Taking advantage of the AAV system to combine transgenes, we expressed the tau vector in amyloid-bearing mice, in order to comprehensively mimic both the plaques and tangles in AD. We achieved efficient gene transfer of the reporter gene GFP in double transgenic APP/presenilin mice, and were able to show dense neuritic tau pathology embedded within and surrounding plaques in the hippocampus (Klein et al. 2004). A more recent study with a lentivirus vector for mutant tau resulted in tangle formation in amyloid transgenic mice after 13 months, but not in non-transgenic mice (Osinde et al. 2008). This will be a useful model to explore mechanisms linking tau and beta amyloid pathology interact, for example the aggravation of tauopathy associated with stimulation of glycogen synthase kinase 3-beta activity in mice transgenic for mutant APP (Terwel et al. 2008).

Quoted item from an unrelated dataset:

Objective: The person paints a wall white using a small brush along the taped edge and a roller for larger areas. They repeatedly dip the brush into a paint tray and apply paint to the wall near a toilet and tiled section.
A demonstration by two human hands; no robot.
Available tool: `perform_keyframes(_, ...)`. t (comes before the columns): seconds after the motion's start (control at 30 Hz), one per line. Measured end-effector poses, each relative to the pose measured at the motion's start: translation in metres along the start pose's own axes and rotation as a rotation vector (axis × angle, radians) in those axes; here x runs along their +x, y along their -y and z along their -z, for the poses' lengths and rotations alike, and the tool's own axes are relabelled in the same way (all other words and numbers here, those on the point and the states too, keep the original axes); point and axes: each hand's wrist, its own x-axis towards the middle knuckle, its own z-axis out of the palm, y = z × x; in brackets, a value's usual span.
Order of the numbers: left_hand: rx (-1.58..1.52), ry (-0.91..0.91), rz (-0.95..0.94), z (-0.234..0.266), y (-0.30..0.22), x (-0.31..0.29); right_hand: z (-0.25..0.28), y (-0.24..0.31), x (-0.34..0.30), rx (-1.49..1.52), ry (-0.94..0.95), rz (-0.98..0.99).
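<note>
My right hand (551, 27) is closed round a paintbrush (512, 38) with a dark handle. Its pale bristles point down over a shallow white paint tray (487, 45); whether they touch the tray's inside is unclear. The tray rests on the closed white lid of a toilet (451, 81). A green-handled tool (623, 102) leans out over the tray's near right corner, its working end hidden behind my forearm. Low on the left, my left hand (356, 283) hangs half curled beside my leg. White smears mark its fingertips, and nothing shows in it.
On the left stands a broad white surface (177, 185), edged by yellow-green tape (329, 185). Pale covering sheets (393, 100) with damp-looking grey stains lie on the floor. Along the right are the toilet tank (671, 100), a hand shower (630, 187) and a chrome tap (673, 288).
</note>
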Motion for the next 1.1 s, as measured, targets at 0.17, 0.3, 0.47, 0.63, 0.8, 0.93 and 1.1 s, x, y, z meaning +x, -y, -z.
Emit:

Next, we targeted tau expression to the rat SN, as we did earlier with alpha-synuclein (Klein et al. 2002b), for two reasons. The first reason was disease relevance, as there is nigral tau pathology in AD, FTDP-17, corticobasal degeneration, and progressive supranuclear palsy, as well as nigral degeneration in the latter three diseases (Wakabayashi et al. 1994; Mirra et al. 1999; Di Maria et al. 2000; Poorkaj et al. 2002; Schneider et al. 2002). Second, SN anatomy is favorable to quantitative analysis. In rats, SN consists of a discrete population of about 10,000 dopamine neurons. The combination of relatively low interanimal variation and highly reproducible stereological methods translates into an ability to resolve small effects (15%). Further, the nigrostriatal pathway has no contralateral projections, thereby facilitating within-animal designs. In other words, unilateral treatments afford a valid internal control from the untreated, separate side. The nigrostriatal pathway, therefore, provides an index of neurodegeneration in vivo that is relatively easy to quantify in order to test for specific neurotoxic effects. Compared to AAV2 GFP gene transfer, which did not alter numbers of dopamine neurons relative to untreated samples, an equal vector dose of AAV2 P301L tau vector caused a progressive loss of dopamine neurons from 28% at 3 weeks to a 56% loss by 4 months. Whether the rapid neurofibrillary tangle formation underlies the neuronal death is unclear. We know that tangles form as soon as 3 weeks (Klein et al. 2004), a time point with significant cell loss. However, only a small fraction of the cells positive for markers of human and phospho-tau were also positive for markers of tangles, such as globose morphology, Gallyas silver staining, and a neurofibrillary tangle-specific antibody (Klein et al. 2004, 2005). If the number of neurons bearing tangles is not sufficient to account for the degree of cell loss, other mechanisms are more likely to mediate neuronal death. These might include truncated tau abrogation of mitochondrial function (Quintanilla et al. 2009), stimulation of inflammatory responses (Zilka et al. 2009), or pre-tangle tau disruption of microtubule function (Iqbal et al. 2009; LaPointe et al. 2009).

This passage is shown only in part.